FLUKES: A Humorous Florida Crime Thriller by Jon Selman

FLUKES: A Humorous Florida Crime Thriller by Jon Selman

Author:Jon Selman [Selman, Jon]
Language: eng
Format: epub
Published: 2024-04-02T00:00:00+00:00


He talked her through the polenta while he started on the roux. The etouffee came from a book on creole cooking given to him by an old friend a long time ago. He altered the roux slightly, preferring a smoother blonde flavor for this dish over a nuttier dark one, with the added benefit of reduced stirring and less chance of being scalded by splashing oil. When the roux was ready, he dropped in a diced onion, letting the water cook out and the onion caramelize, filling the small house with incredible vapors before adding the rest of the trinity. He couldn’t remember the origin of the polenta cake recipe, but the highlights were queso blanco and an infusion of diced jalapenos that gave the cakes a creamy heat, which paired well with the etouffee. He had to cheat and use instant polenta, chilling the results in the freezer before turning them into cakes.

Another thing he liked about the recipe, and all Cajun recipes, was the time, and by extension, commitment, required to make it. The quality of a creole dish is in direct proportion to the amount of alcohol consumed while preparing it. McElvy and Ally killed the first bottle of wine before the polenta cakes were brown.

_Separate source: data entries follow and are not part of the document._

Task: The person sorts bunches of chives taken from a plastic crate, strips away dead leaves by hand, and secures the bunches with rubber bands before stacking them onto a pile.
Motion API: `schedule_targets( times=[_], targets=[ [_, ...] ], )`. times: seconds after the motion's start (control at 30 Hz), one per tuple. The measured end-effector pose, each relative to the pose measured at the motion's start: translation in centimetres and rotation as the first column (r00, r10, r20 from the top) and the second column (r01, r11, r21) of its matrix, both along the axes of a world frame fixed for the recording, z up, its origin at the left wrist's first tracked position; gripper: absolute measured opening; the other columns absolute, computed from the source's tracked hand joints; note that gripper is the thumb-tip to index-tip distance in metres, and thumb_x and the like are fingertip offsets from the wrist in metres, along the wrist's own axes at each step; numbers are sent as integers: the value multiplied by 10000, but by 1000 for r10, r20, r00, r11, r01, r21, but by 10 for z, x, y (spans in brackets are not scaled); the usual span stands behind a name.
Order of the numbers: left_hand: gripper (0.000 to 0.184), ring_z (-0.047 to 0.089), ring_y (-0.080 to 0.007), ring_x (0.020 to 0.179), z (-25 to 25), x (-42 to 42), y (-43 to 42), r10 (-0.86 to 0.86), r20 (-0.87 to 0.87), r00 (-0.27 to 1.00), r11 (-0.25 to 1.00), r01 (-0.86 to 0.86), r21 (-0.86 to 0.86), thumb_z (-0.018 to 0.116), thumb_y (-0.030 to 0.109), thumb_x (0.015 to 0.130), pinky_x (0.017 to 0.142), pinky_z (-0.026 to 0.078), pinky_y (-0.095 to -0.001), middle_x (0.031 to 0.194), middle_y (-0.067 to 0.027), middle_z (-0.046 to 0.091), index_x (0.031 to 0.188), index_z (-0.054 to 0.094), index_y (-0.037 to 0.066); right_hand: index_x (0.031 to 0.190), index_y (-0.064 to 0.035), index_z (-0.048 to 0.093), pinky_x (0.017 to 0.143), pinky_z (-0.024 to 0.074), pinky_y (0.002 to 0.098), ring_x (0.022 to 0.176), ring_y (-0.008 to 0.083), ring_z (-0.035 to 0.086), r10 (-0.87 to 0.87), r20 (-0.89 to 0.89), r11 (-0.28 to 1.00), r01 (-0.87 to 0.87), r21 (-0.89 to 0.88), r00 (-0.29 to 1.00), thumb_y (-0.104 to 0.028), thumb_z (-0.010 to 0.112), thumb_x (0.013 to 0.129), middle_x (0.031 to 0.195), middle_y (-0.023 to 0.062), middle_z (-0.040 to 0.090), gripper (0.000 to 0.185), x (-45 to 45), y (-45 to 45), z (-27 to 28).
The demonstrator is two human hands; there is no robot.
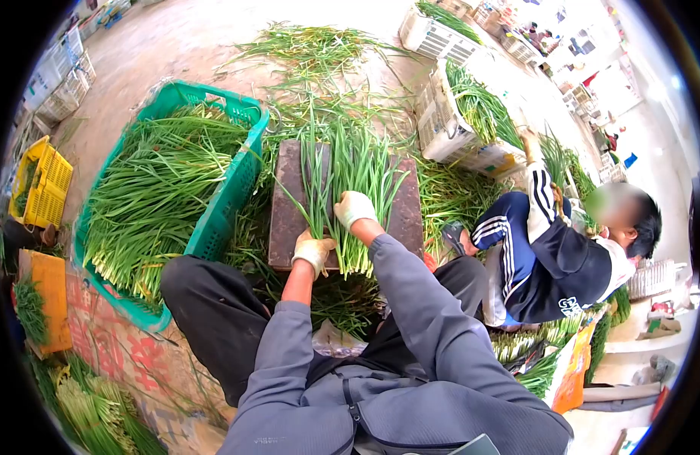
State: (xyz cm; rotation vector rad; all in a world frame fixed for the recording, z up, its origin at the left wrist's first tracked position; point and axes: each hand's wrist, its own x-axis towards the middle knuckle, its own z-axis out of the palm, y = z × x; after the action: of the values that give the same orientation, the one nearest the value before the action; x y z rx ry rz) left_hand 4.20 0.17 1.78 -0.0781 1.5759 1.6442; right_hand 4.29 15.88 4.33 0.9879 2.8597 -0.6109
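Long green Chinese chives (361,163) lie on a dark brown board (399,220) in front of me, leaves pointing away and pale stem ends toward my lap. My left hand (312,250), in a white work glove, is closed around the lower stems of a thin bunch (314,189) at the board's near left. Also gloved, my right hand (355,208) grips the larger bunch around mid-length, with part of its fingers hidden by the leaves. A narrow gap separates the two bunches.
A green crate (224,205) full of chives stands at my left. Loose leaves (312,53) litter the floor beyond the board. White crates (441,125) of chives stand at the far right. A co-worker (562,258) sits close at my right.
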Motion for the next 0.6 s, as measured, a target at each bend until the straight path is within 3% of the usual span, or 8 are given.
schedule_targets(
  times=[0.1,0.13,0.23,0.33,0.43,0.5,0.57,0.6],
  targets=[
    [280,473,-120,458,-1,-1,0,-40,-9,999,997,39,-70,709,-33,774,428,353,-285,680,-17,597,1037,658,48,975,-13,729,659,565,360,708,227,709,-78,-97,961,49,-274,992,-222,690,836,790,134,724,254,13,11,4],
    [276,468,-120,456,-2,-1,-1,-31,-9,999,999,31,-38,708,-26,780,428,352,-286,678,-18,593,1041,654,46,987,-5,716,571,528,288,644,120,652,-222,-123,820,116,-561,967,-173,688,857,754,62,696,214,23,8,14],
    [410,459,-125,460,-2,0,-1,-9,30,1000,1000,8,23,748,104,843,435,367,-306,678,-33,583,1217,604,17,1050,-10,692,588,514,256,670,106,628,-363,-285,640,15,-769,887,-163,677,909,844,39,690,209,51,0,43],
    [1013,485,-132,487,12,-1,9,52,6,999,979,-50,-198,826,404,815,471,423,-331,699,-68,598,1521,277,-72,1039,-11,681,647,506,239,748,73,611,-348,-514,666,-179,-724,784,-106,718,896,871,21,685,175,84,-15,47],
    [827,707,-330,886,-74,-1,43,-161,-504,848,883,-105,-458,826,471,785,756,550,-448,1050,-219,706,1371,517,-25,961,-15,675,813,522,284,859,141,645,70,-776,882,-403,-245,626,-14,706,854,957,81,694,111,109,-34,58],
    [825,683,-361,999,-101,-8,49,33,-253,967,933,-121,-340,841,458,759,844,538,-450,1123,-238,688,1352,527,-23,971,-20,680,798,536,303,856,168,661,25,-702,828,-409,-384,712,-24,717,846,942,99,696,130,130,-56,74],
    [890,643,-412,1128,43,8,28,-412,-245,878,750,174,-638,879,409,683,988,513,-432,1237,-259,651,1377,503,-2,980,-18,683,781,546,321,833,176,671,124,-665,781,-486,-393,737,-36,718,848,907,100,698,138,152,-83,110],
    [928,632,-406,1152,37,10,31,-396,-306,866,747,110,-655,888,398,667,999,507,-436,1256,-255,643,1404,480,10,985,-20,685,779,546,322,822,174,671,161,-641,712,-538,-451,751,-40,714,851,886,102,695,139,163,-96,128]
  ],
)
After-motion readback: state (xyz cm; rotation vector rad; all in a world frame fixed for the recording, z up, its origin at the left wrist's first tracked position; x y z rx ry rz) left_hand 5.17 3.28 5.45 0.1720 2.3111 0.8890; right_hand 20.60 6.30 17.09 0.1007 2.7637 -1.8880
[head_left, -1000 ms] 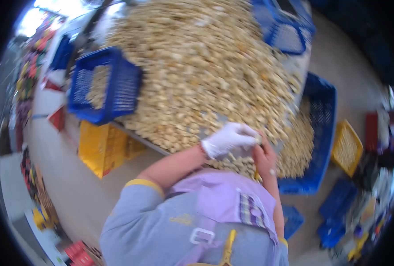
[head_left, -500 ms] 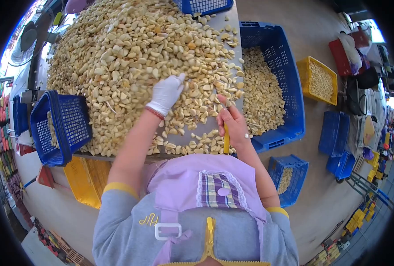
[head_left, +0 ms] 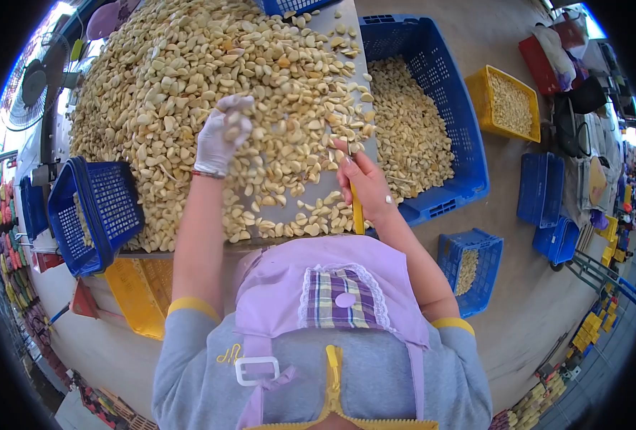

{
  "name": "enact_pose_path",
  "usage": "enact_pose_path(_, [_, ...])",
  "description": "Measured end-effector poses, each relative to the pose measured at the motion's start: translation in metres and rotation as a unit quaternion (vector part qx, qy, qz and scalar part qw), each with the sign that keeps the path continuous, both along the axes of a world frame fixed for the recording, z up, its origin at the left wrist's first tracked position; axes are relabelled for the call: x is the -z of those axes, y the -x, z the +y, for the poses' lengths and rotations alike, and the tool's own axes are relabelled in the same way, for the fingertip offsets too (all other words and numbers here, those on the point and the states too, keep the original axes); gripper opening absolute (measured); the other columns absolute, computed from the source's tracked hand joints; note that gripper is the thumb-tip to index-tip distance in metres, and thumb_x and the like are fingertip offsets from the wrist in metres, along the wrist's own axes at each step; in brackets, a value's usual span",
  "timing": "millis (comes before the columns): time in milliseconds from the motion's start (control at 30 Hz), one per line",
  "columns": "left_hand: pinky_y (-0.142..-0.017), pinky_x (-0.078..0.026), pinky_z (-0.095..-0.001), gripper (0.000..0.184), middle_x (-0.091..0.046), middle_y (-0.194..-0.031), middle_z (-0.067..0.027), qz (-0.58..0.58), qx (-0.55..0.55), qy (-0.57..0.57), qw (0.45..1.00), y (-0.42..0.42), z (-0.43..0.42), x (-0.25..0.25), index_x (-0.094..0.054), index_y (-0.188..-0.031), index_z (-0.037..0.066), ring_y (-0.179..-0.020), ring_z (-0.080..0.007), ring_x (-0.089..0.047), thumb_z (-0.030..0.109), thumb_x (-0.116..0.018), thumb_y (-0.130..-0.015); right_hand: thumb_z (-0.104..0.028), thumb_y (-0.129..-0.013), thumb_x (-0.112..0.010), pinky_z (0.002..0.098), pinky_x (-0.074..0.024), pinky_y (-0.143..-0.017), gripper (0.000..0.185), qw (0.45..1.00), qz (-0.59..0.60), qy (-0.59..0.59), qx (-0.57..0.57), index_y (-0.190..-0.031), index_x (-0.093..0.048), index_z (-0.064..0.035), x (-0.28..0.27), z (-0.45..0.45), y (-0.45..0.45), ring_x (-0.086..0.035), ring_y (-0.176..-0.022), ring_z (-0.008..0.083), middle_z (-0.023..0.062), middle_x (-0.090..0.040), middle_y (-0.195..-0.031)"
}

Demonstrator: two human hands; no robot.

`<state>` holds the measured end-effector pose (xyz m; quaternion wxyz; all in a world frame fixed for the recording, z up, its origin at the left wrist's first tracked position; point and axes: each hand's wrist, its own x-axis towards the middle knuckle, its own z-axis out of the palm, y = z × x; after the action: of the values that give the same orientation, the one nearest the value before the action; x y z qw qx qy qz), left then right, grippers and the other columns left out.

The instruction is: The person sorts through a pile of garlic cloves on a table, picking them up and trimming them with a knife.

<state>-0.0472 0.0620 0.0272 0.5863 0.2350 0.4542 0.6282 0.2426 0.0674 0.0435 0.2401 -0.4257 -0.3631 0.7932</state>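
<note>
A broad heap of pale, cream-coloured kernels (head_left: 167, 86) covers the metal table (head_left: 278, 210). Over its near part is my left hand (head_left: 221, 140), in a white glove, fingers curled round a few kernels; motion blurs them, and loose kernels beside the fingers are smeared too. My right hand (head_left: 368, 188), bare, is closed round the yellow handle of a small knife (head_left: 358, 209) at the table's right edge. A short dark blade stands up by the fingertips, close to several kernels. Part of the handle is hidden by the fingers.
A large blue crate (head_left: 468, 154) of kernels adjoins the table on the right. Beyond it are a yellow crate (head_left: 479, 97) and a smaller blue crate (head_left: 491, 276), both holding kernels. At the left edge sits a blue basket (head_left: 110, 208); a fan (head_left: 35, 86) stands behind.
My left hand has moved left and away over the heap, its fingers now curled round kernels. The right hand still holds the knife near the table edge. The whole view has shifted slightly.
</note>
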Motion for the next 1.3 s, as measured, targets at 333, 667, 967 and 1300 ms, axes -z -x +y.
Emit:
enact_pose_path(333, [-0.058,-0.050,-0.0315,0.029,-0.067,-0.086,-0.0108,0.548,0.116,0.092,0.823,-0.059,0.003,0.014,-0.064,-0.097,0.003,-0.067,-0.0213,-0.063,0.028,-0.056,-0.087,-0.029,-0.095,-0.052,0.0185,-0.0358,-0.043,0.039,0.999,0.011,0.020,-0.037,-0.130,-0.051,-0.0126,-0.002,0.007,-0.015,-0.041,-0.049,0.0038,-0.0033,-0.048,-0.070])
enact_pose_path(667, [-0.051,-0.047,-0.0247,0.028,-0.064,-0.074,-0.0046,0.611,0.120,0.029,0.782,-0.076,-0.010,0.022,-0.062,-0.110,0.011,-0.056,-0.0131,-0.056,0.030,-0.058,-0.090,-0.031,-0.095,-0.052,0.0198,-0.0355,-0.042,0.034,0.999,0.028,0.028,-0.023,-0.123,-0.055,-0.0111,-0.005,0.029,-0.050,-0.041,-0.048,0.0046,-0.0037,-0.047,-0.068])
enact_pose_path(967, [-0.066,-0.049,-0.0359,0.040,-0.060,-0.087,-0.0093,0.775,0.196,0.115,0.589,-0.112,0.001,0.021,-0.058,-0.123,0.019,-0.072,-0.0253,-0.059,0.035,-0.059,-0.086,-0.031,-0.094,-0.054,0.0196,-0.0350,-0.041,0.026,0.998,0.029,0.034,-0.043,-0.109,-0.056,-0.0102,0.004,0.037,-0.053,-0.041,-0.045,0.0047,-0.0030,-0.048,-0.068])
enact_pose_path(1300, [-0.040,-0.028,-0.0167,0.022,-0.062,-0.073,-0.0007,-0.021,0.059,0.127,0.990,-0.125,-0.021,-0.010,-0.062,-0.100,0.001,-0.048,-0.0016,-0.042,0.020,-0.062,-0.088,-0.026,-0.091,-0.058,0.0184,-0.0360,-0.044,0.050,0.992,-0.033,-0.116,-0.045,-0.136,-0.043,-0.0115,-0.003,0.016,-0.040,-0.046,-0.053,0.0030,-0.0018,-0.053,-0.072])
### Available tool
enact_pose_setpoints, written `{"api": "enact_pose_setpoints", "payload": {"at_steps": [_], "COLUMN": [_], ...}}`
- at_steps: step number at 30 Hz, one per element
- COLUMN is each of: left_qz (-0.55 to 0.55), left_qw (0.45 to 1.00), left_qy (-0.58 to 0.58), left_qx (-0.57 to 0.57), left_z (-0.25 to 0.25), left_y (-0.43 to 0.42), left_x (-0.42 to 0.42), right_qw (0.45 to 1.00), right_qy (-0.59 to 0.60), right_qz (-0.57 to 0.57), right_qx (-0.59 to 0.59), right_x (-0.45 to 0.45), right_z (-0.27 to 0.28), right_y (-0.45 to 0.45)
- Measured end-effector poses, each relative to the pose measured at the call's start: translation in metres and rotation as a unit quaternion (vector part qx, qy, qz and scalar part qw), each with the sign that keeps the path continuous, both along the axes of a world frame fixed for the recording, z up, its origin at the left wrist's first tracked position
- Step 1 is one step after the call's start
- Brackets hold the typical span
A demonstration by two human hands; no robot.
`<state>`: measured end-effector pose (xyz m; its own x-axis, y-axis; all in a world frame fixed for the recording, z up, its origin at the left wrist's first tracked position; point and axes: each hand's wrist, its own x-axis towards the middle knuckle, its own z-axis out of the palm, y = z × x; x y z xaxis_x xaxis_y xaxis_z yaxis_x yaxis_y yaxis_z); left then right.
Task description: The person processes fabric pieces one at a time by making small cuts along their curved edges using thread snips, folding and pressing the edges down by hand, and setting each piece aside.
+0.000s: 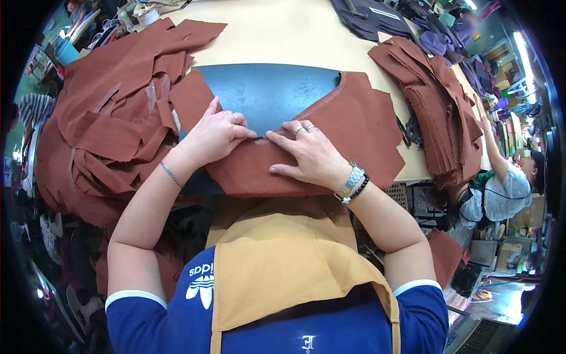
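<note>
A reddish-brown fabric piece [359,127] lies across a dark, smooth board [265,88] in front of me. Its upper edge dips to a low point between my hands, and a pale line runs along the right slope. My left hand [221,133] has its fingertips closed on this edge, one finger pointing away. Close beside it, my right hand [309,153] grips the same edge with its fingertips, while a lower finger rests flat on the cloth. The undersides of the fingertips are hidden. Rings show on both hands.
A loose heap of brown fabric pieces [106,130] covers the table's left side. A neater stack of brown pieces [439,112] stands at right. Dark folded cloth [374,17] lies at the far edge of the pale table [265,35]. Another person [501,194] is at the right.
</note>
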<state>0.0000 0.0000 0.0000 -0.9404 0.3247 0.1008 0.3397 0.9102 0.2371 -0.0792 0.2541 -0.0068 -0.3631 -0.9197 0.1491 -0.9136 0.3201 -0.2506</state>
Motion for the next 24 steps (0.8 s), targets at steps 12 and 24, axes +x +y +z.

After dinner they opened another bottle, sitting on the steps of the front porch. When that bottle was empty McElvy went to the fly-tying desk, retrieving a bottle of Wicked Dolphin coconut rum that he’d hidden there years before.

Unlike mass-produced coconut rums that were forty-proof and flavored with the same artificial flavoring that Hawaiian Tropic used in their suntan oil, this rum was made from pure sugarcane and cut to eighty-proof using nothing but real coconut water. The flavor was incredible, with none of the aftertaste or heartburn brought on by cheaper versions. It was also alarmingly drinkable for an eighty-proof spirit. He mixed it with soda water and lime.

“Tell me about your ex-wife,” she said, tracing her short fingernails across the grain of the pine, flooded by condensation from her glass.

“Murph tell you about that?”

“I’ve heard things.”

“There isn’t much to tell,” he said, ignoring eyes he was sure looked his way. “It’s not my favorite topic.”

“So?”

“So,” he sighed. “Married four years. Two were good, one was okay. During the last two, we were little more than roommates. Part of it I put on her, and parts were all me.”

He took another drink. “I was distant. The therapist said it was from my time overseas, and she was right, but not in the way she thought. It wasn’t PTSD or anything, it was more of an overwhelming sense of… apathy? Maybe that was it. We were in Miami, I was making good money, and the work was fun for those first years, but I got bored. Once you figure the job out, it becomes factory work. No challenge, no thought required. You go to work, do your job, and you go home. There was no purpose or satisfaction. In a way, it was great, never taking work home with you.